• To do: Within the data that follows, set down exactly the lines from the one containing "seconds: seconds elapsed" through the one containing "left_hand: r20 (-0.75", both ends included.

• Entries shown:

------------------------------------------------------------

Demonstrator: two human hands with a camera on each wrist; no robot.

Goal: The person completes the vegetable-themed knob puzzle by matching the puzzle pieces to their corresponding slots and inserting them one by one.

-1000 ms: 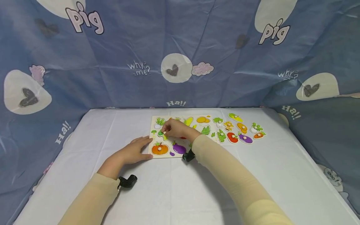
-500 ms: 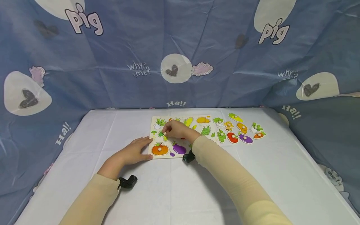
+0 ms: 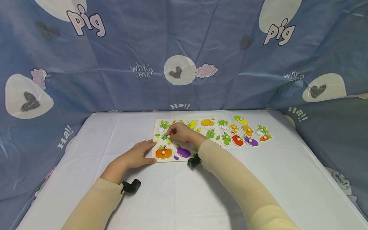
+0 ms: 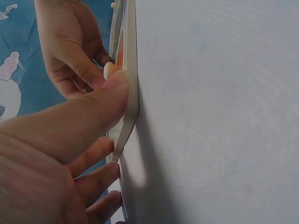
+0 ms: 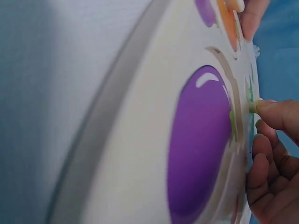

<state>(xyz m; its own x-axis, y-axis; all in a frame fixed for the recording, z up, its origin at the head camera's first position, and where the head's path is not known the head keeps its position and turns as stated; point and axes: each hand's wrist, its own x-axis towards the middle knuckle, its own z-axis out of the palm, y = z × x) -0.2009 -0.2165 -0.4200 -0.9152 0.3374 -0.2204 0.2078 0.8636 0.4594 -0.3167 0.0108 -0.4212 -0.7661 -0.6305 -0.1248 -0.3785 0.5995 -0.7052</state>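
Observation:
A wooden vegetable puzzle board (image 3: 169, 160) lies on the white table. My right hand (image 3: 179, 132) pinches the small knob of a green broccoli puzzle piece (image 3: 164, 137) at the board's left part. In the right wrist view, thumb and fingertip meet on that knob, close against the board. My left hand (image 3: 137, 155) rests at the board's left edge with fingers spread, the thumb (image 4: 112, 86) lying on its near corner. A pumpkin piece (image 3: 159, 154) with a knob sits in the board beside that thumb. Right of it shows the purple eggplant recess (image 5: 198, 144). My right forearm hides part of the board.
Several loose knobbed pieces lie right of the board, among them a tomato (image 3: 237, 141), an eggplant (image 3: 253, 143), a corn (image 3: 239, 120) and a carrot (image 3: 263, 139). A radish piece (image 3: 161, 129) sits at the board's back left. A blue patterned cloth (image 3: 115, 86) surrounds the table.
Barely anything differs: the right hand shifts very slightly at the broccoli piece, keeping its pinch. The left hand stays at the board's edge.

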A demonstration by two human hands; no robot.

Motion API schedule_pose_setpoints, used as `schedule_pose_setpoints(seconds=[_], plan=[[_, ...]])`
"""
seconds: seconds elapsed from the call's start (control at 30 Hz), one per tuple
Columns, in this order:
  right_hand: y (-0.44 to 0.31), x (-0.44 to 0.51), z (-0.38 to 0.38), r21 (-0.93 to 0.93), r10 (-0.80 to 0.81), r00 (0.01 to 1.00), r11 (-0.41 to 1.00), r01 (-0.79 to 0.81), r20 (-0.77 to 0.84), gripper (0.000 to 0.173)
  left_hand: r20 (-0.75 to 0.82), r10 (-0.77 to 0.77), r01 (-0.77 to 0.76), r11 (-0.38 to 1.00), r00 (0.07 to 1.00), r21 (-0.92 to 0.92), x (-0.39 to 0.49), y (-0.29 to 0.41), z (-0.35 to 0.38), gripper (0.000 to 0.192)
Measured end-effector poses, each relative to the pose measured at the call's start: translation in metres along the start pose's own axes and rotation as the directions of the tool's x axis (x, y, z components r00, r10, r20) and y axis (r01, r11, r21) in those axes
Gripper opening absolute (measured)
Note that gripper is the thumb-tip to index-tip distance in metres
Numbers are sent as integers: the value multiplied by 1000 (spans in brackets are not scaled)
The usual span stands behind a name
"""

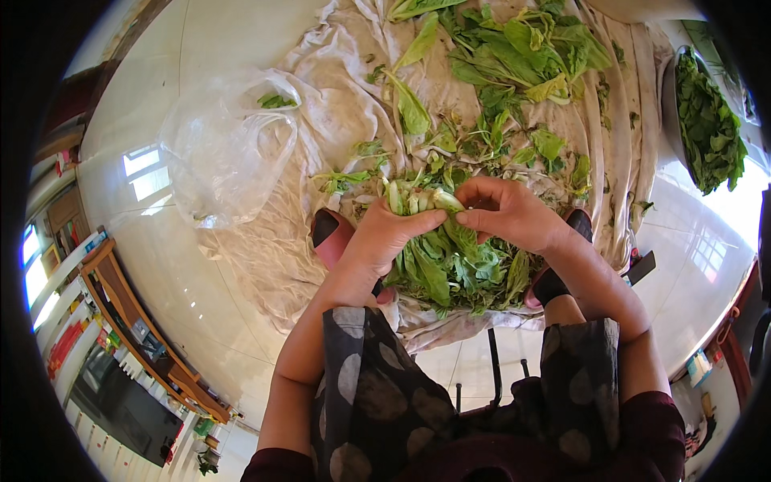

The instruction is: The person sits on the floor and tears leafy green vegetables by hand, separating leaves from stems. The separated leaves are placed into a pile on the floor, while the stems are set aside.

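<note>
My left hand (394, 226) is closed around a bunch of leafy greens (430, 274), its pale stem ends up and its leaves hanging down between my feet. Right beside it, my right hand (503, 214) pinches the stem (447, 200) of one leafy green with thumb and fingers at the bunch's right side. Below and around the hands lie loose leaves and trimmings on a crumpled, stained cloth (343, 102). Farther off on the cloth is a heap of larger green leaves (530, 54), some of them yellowish.
A clear plastic bag (223, 162) with a few leaves lies at the left, partly on the cloth. At the far right stands a metal bowl (670, 102) heaped with dark greens. A dark flat blade-like thing (641, 268) lies by the cloth's right edge. My shoes flank the trimmings.
</note>
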State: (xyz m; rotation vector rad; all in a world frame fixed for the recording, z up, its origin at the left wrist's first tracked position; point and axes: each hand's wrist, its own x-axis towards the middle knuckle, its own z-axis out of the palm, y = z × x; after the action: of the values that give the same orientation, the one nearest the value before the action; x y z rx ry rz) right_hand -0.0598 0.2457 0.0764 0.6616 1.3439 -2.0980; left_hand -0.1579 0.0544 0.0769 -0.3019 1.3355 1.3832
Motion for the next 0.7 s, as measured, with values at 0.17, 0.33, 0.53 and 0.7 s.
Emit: schedule_pose_setpoints(seconds=[0.17,0.33,0.53,0.7], plan=[[-2,0,0,-362,-198,980,913,185,2,17,46,-98,97,995,994,25,5,0,-5,31],[-7,0,-18,-249,-100,994,962,110,53,18,72,-133,114,968,989,222,4,9,-6,33],[-12,2,-25,-355,-135,990,925,136,28,21,289,-196,187,981,937,58,3,2,-12,31],[-13,7,-73,-52,-106,951,994,95,-291,29,414,-17,45,997,910,-58,-8,8,-23,34]])
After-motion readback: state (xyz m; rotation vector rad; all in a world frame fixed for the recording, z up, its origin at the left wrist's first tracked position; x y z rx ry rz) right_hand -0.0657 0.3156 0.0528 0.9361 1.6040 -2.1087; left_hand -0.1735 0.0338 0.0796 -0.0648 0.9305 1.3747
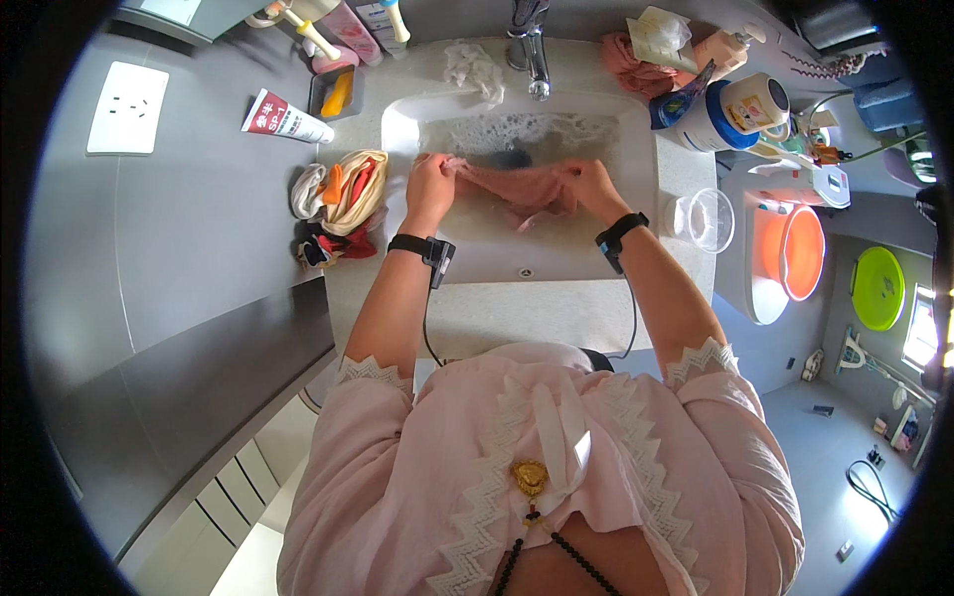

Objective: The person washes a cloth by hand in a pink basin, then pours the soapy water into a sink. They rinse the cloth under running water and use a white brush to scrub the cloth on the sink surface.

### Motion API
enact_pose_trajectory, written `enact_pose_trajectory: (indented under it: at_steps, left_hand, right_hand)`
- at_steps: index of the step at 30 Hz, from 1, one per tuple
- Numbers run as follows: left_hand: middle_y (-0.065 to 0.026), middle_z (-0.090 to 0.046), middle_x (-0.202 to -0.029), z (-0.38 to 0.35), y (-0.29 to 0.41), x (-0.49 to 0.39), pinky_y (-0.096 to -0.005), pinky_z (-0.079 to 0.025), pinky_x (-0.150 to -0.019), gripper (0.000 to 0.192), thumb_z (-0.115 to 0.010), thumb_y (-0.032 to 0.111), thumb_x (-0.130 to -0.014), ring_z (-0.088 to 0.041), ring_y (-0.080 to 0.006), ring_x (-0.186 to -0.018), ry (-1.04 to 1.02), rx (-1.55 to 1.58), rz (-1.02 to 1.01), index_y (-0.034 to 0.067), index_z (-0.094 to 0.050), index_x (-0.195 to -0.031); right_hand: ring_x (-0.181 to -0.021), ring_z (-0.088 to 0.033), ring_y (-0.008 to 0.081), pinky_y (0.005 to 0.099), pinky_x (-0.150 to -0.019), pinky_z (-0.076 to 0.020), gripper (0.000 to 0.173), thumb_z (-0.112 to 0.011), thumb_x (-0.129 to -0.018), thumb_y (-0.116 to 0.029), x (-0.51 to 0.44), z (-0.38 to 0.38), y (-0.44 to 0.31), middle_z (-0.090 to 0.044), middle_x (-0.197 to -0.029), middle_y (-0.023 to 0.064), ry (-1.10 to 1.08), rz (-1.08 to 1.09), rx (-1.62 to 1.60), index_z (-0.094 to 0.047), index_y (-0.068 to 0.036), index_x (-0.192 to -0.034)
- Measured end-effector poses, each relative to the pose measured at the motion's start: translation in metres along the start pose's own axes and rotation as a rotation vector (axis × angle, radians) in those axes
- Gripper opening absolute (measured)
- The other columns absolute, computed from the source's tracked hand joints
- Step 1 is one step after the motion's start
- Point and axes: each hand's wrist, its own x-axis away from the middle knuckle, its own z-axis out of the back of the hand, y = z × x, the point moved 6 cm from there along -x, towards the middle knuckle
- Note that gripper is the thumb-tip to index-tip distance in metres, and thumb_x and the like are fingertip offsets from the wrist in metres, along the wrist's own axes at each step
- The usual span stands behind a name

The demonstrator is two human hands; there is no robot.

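Note:
A wet pink cloth (514, 188) is stretched between my two hands over the white sink basin (492, 264). My left hand (432, 188) pinches its left end near the basin's left wall. At the other end, my right hand (596, 192) grips the bunched fabric. The cloth sags in the middle, and its lower part hangs at the water. Cloudy water (477, 223) fills the basin, with white suds (551, 127) along the far side. A dark shape (510, 159) shows in the water behind the cloth; I cannot tell what it is.
A chrome faucet (536, 71) stands at the back, beside a crumpled white cloth (475, 68). Bundled clothes (354, 194) and a squeeze tube (287, 119) lie left. To the right are a clear plastic cup (708, 220), a white tub with a blue rim (708, 119) and an orange basin (801, 253).

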Motion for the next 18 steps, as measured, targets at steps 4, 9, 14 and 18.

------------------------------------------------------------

• Exercise response:
seconds: seconds elapsed from the call's start (control at 30 Hz), one per tuple
Columns, in this order:
  right_hand: y (-0.44 to 0.31), x (-0.44 to 0.51), z (-0.38 to 0.38), r21 (-0.93 to 0.93), r10 (-0.80 to 0.81), r00 (0.01 to 1.00), r11 (-0.41 to 1.00), r01 (-0.79 to 0.81), r20 (-0.77 to 0.84), gripper (0.000 to 0.173)
  left_hand: r20 (-0.75 to 0.82), r10 (-0.77 to 0.77), r01 (-0.77 to 0.76), r11 (-0.38 to 1.00), r00 (0.07 to 1.00), r21 (-0.92 to 0.92), x (-0.39 to 0.49), y (-0.29 to 0.41), z (-0.35 to 0.38), gripper (0.000 to 0.192)

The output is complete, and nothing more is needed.